(Data excerpts)
★ ★ ★ ★
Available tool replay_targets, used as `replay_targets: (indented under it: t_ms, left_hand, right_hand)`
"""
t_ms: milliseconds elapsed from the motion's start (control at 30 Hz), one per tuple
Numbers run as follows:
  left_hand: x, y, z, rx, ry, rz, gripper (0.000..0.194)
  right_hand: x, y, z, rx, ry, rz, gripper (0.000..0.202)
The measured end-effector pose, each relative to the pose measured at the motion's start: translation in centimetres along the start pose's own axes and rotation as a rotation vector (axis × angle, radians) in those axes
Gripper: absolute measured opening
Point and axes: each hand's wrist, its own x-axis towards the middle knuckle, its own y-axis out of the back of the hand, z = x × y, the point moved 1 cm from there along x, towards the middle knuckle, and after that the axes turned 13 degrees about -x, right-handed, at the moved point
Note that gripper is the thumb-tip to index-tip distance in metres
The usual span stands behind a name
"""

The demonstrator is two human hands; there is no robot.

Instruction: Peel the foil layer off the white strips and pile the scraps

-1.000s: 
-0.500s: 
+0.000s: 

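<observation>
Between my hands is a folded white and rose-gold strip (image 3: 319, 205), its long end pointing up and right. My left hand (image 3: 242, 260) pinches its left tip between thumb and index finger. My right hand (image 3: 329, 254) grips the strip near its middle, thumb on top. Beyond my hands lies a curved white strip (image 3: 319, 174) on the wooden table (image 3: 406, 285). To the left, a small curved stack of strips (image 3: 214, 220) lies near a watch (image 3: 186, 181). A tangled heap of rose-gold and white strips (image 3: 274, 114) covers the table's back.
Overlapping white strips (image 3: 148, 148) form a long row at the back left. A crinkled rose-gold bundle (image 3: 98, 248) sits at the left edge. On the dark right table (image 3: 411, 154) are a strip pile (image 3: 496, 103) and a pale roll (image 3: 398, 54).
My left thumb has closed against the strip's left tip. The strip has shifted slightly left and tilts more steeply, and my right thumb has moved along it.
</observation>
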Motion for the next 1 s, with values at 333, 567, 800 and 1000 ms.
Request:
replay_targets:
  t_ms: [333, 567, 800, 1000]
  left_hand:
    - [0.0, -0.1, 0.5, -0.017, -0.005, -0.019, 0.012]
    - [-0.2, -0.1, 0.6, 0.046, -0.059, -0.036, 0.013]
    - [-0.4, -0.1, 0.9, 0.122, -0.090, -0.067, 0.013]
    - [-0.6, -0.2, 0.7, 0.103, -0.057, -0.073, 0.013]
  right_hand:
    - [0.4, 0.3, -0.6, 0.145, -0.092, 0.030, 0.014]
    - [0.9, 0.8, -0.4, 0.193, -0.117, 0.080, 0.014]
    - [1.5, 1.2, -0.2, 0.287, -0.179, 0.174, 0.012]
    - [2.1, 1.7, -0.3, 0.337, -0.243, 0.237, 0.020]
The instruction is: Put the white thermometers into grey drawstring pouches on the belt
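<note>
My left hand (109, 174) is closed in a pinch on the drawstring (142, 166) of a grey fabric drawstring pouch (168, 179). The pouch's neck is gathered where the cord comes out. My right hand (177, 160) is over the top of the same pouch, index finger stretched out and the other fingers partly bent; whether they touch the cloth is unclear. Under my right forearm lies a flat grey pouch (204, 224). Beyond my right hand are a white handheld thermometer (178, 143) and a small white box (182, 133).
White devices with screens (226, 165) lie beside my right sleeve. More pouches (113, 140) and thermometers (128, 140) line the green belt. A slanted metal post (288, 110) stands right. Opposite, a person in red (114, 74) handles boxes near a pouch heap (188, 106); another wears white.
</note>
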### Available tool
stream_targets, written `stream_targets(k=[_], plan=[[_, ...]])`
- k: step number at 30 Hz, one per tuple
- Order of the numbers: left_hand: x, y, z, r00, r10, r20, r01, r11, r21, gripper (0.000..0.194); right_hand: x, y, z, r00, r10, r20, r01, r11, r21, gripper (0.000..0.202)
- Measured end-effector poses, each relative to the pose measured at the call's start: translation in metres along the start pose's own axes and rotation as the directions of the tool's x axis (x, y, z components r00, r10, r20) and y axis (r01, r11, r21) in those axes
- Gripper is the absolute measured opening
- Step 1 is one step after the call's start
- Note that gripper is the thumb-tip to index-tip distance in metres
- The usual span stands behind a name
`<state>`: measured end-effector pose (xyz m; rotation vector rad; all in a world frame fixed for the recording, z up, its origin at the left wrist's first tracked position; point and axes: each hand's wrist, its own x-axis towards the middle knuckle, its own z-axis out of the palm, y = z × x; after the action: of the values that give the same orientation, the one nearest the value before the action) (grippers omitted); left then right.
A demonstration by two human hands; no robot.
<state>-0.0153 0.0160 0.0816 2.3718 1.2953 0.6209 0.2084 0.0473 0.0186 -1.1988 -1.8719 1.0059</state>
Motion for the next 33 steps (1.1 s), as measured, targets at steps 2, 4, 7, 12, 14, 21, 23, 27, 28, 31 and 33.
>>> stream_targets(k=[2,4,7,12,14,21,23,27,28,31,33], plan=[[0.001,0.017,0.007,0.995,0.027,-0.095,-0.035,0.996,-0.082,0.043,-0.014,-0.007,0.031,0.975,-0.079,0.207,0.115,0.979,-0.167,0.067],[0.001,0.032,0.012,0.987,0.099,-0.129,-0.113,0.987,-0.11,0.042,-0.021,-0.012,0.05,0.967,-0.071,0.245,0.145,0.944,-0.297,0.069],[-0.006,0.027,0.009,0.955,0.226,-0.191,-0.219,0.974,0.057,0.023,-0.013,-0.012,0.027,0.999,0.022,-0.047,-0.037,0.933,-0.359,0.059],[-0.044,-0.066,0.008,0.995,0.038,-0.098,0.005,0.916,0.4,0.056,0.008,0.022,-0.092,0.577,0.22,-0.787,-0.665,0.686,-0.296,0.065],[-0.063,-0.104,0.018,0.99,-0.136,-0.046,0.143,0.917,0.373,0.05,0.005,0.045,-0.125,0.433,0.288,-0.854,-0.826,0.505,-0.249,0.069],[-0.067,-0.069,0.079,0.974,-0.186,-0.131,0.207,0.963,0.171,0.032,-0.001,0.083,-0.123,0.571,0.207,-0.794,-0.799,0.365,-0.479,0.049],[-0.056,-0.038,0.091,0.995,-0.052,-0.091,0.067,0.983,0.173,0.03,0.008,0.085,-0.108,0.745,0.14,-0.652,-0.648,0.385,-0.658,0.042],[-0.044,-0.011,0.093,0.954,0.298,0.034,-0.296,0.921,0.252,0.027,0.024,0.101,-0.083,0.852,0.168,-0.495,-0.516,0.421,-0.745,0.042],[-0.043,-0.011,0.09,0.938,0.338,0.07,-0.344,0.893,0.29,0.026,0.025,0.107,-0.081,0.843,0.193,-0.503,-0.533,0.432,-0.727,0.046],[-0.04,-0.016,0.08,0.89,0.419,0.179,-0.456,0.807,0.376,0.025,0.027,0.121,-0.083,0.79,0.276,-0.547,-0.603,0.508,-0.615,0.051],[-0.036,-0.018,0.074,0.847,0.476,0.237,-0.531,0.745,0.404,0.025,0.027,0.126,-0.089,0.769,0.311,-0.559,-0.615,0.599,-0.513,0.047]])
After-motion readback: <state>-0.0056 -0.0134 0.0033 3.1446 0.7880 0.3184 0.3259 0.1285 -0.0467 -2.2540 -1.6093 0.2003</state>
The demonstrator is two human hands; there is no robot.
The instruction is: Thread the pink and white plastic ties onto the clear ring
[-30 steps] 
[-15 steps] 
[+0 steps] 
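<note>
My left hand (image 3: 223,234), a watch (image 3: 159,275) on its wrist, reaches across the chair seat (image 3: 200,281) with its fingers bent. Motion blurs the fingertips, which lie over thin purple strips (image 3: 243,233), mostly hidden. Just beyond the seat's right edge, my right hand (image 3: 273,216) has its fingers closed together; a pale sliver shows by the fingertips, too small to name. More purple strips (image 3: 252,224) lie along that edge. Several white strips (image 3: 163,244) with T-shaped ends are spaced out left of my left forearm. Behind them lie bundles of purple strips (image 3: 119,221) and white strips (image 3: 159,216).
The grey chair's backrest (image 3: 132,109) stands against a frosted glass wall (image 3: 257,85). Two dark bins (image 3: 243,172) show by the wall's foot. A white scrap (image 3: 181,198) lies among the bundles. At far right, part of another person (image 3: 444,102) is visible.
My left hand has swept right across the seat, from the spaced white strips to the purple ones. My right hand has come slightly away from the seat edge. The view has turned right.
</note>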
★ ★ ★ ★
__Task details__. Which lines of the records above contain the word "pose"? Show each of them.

__Solution below__.
The measured end-effector pose, each relative to the pose measured at the motion's start: translation in centimetres along the start pose's own axes and rotation as a rotation vector (axis × angle, radians) in those axes
- Measured end-effector poses, each relative to the pose measured at the call's start: translation in metres along the start pose's own axes and rotation as the directions of the tool's x axis (x, y, z components r00, r10, r20) and y axis (r01, r11, r21) in those axes
`<state>`: measured end-effector pose (xyz m; rotation vector rad; all in a world frame fixed for the recording, z up, its origin at the left wrist's first tracked position; point and axes: each hand's wrist, its own x-axis towards the middle knuckle, its own z-axis out of the palm, y = z × x; after the action: of the values that give the same orientation, the one nearest the value before the action) (grippers omitted); left then right.

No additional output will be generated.